What kind of child could live without ever knowing the Light?
Jude leaned back against his favorite oak tree, in full view of the school building and anyone walking by and pulled out a cigarette.
“Got a light?” He teased, waggling his eyebrows at me.
“I’m not supporting that habit,” I replied primly. I felt like a prude. And then I hated that I was embarrassed by that. What was wrong with following rules and having a quality of conduct standard? Nothing. And I had never felt bad about it until Jude showed up.
“Why?” he chuckled. “Afraid it will kill me?”
I rolled my eyes. No, it wouldn’t kill him. It probably wouldn’t even seriously bother him before his supernatural internal organs already started to heal from it.
So I crossed my arms showing off how uncomfortable I was to be around him alone and nodded. “Yes,” I agreed just to be contrary.
“You’re worried about me?” he asked again, only this time there was actual curiosity in his voice.
In response I let out an exasperated sigh and rolled my eyes. “Why do you think we’re both going to die before I’m eighteen?’ My voice was quiet and broken, completely giving away my fear. It was frustrating, but the questions were necessary.

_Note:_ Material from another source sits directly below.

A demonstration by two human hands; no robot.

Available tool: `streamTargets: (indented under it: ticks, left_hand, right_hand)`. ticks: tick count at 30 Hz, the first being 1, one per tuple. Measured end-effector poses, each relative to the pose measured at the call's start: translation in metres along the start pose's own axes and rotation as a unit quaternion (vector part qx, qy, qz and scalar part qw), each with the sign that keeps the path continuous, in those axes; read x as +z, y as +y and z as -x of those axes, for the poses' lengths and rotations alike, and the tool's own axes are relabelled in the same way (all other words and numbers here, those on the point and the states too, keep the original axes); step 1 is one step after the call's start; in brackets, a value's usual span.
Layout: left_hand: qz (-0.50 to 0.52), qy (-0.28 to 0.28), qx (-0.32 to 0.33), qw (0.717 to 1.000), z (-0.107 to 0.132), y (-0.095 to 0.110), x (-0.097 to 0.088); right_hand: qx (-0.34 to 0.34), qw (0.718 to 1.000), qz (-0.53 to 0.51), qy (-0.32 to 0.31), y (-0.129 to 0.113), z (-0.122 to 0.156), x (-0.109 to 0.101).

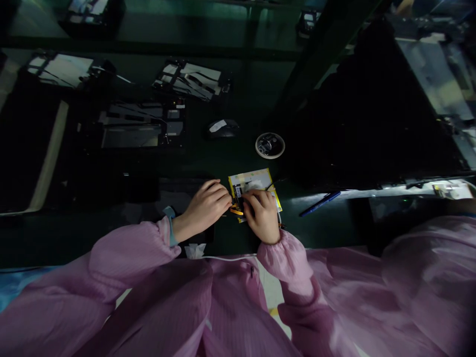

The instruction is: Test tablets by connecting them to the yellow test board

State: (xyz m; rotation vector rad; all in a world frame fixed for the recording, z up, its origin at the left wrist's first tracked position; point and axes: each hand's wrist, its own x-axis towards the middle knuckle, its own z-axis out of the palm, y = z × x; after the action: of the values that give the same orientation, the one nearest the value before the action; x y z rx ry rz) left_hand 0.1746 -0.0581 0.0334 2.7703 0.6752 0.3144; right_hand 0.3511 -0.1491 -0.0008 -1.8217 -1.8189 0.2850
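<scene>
A flat silver pack with yellow taped edges (260,175), which looks like a battery pack, lies on the dark bench in front of me. It carries a black label strip with a white printed tag. My left hand (208,204) is at its left edge, fingers closed together; what they pinch is hidden. Over the pack's lower right part rests my right hand (262,214), its thumb and fingers bent inward in a closed grip. Between the fingertips of both hands shows a short orange flat strip (236,211), like a flex cable. A thin cable runs beside my right wrist.
Beyond the pack are a round tin (270,146) with small dark parts and a black mouse (223,128). A blue pen (320,204) lies to the right. Opened device housings (143,124) stand at the back left. A co-worker's pink sleeve (431,267) is at right.
</scene>
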Motion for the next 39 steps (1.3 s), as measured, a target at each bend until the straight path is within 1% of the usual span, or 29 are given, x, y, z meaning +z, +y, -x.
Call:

“I don’t want to talk about that,” he shrugged and inhaled deeply. The smoke escaped his mouth in a long stream of white. He seemed casual, but his tone was callous.
“Then why did I come out here with you?” I demanded.
“To keep me company?”
I laughed before I could stop myself. “Who are you, Jude Michaels? How did you, of all people, get roped into this contract?”
He looked at me through the haze of smoke and let out a slow breath. “Obviously, I’m the right age for high school.” There were such strong tones of bitterness in his voice, I actually took a step back.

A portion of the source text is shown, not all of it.